A monitorização do rio Sorraia foi identificada como uma das principais lacunas. Pela Agência Portuguesa do Ambiente (APA), Manuela Saramago destacou que o Sorraia “nunca deixou de ser monitorizado”, mas não de forma contínua no tempo nem abrangente no espaço, sublinhando a necessidade de colmatar esse défice para garantir medições mais rigorosas. Para tal, apelou à colaboração da autarquia, da Administração da Região Hidrográfica (ARH) do Tejo e Oeste e da população, “quer na identificação de um local para a instalação de uma nova estação hidrométrica, quer na prevenção da vandalização destes equipamentos”.

Cuidar do Sorraia é cuidar do futuro
No mesmo sentido, investigadores do projecto TRAP têm defendido a recolha de dados que permitam desenvolver um “gémeo digital” do rio Sorraia, uma ferramenta que poderá prever o comportamento do curso de água.

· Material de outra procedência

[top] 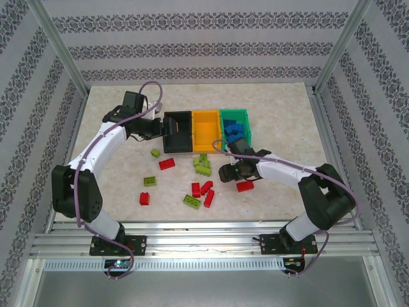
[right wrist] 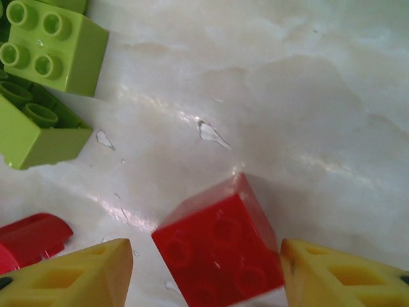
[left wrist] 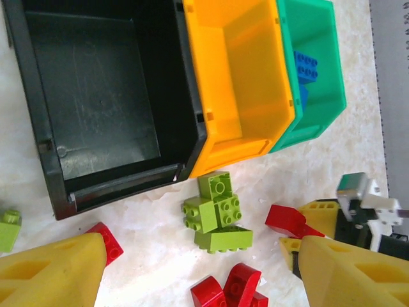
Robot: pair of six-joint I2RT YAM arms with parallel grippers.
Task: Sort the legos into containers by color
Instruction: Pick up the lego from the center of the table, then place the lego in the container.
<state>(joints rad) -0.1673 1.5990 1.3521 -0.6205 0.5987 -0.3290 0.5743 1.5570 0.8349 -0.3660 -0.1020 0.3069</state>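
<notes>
Three containers stand in a row: black (top: 179, 131) and orange-yellow (top: 206, 128), both empty, and green (top: 235, 123), which holds blue legos (top: 233, 134). Red and lime legos lie scattered in front, with a lime cluster (top: 203, 165) (left wrist: 217, 211) near the orange bin. My left gripper (top: 165, 128) (left wrist: 198, 275) hovers open by the black bin (left wrist: 96, 96), holding nothing. My right gripper (top: 227, 173) (right wrist: 204, 268) is low over the table and open. A blurred red lego (right wrist: 220, 249) (left wrist: 287, 220) sits between its fingers, clear of the left finger and at the right one's edge.
Loose lime legos (top: 155, 153) (top: 149, 181) (top: 192, 201) and red ones (top: 167, 164) (top: 145, 198) (top: 208, 192) (top: 245, 186) dot the near half of the table (top: 287, 121). Patterned walls and metal posts (top: 64, 51) fence the table.
</notes>
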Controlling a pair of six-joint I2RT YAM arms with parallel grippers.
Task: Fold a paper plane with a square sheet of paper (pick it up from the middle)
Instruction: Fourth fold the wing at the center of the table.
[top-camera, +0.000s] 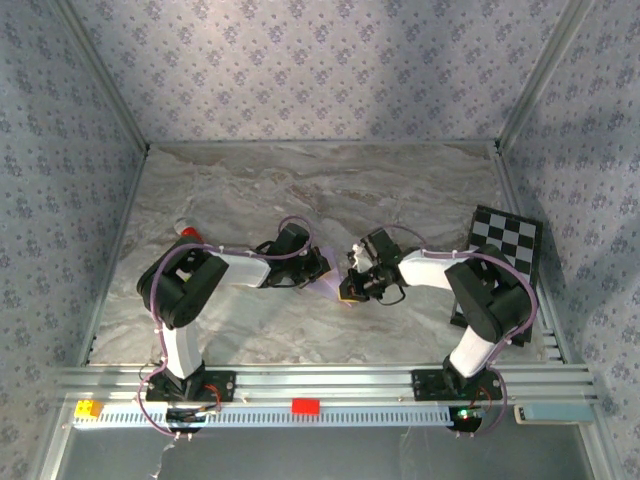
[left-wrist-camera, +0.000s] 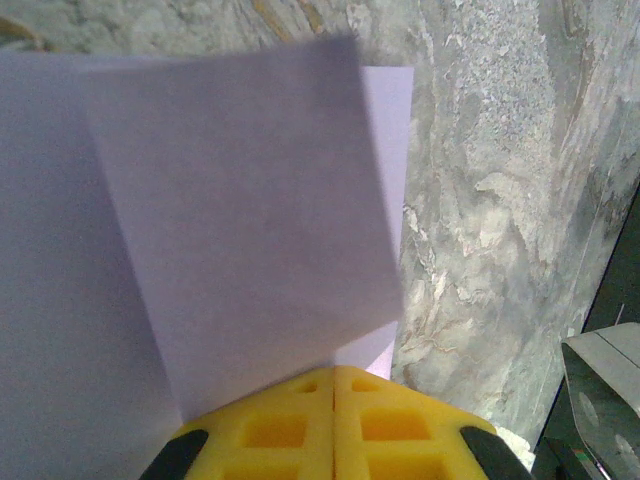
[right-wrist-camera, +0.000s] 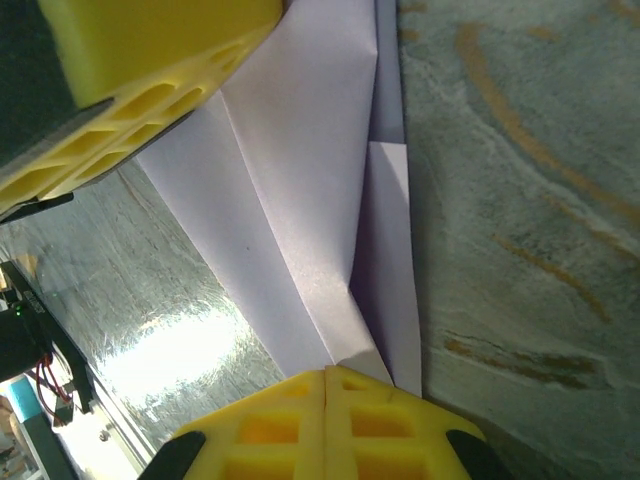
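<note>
The paper (left-wrist-camera: 240, 220) was plain pale lilac. The left hand (left-wrist-camera: 333, 385) and right hand (right-wrist-camera: 327, 385) were yellow at the tips. The desk (top-camera: 300, 180) was grey-beige with marble veining, the checkered board (top-camera: 508, 240) black and white, the walls (top-camera: 300, 60) bluish with small flowers.

Table (top-camera: 330, 185): marbled grey-beige top, walled by patterned panels on three sides, with a ribbed metal rail (top-camera: 380, 382) along the near edge.

Checkered board (top-camera: 508, 238): black and white, lying by the right edge, its near part hidden.

Small red cylinder (top-camera: 187, 232): on the left half, partly hidden.

Yellow block (top-camera: 88, 408) and red block (top-camera: 305, 405): both on the near rail, well apart.
</note>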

Também citado no comunicado, José Núncio, da Associação de Regantes e Beneficiários do Vale do Sorraia, afirmou que cerca de dois terços da bacia hidrográfica não estão monitorizados, defendendo a criação de uma rede de dados de acesso público que apoie a tomada de decisão.
Já Carlos Castro, da ARH do Tejo e Oeste, sublinhou a importância do planeamento do território, defendendo a necessidade de garantir espaço para o rio, evitar construções em leito de cheia e promover áreas permeáveis e zonas verdes que facilitem o escoamento das águas. A preservação das galerias ripícolas foi igualmente apontada “como uma medida essencial para mitigar os impactos das cheias”, consideradas inevitáveis na região.
A relação histórica entre a população e o rio foi também evocada por Aníbal Mendes, do Museu Municipal de Coruche, que apresentou imagens ilustrando a evolução da ocupação humana junto ao Sorraia e os desafios cíclicos associados às cheias. No âmbito da protecção civil, o coordenador municipal, Luís Fonseca, recomendou a preparação de kits de emergência para 72 horas por parte dos cidadãos, como forma de aumentar a resiliência face a fenómenos extremos. O presidente da Câmara de Coruche, Nuno Azevedo, defendeu a cooperação entre entidades públicas, investigadores, sociedade civil e população, considerando que “cuidar do Sorraia é cuidar do futuro de Coruche”.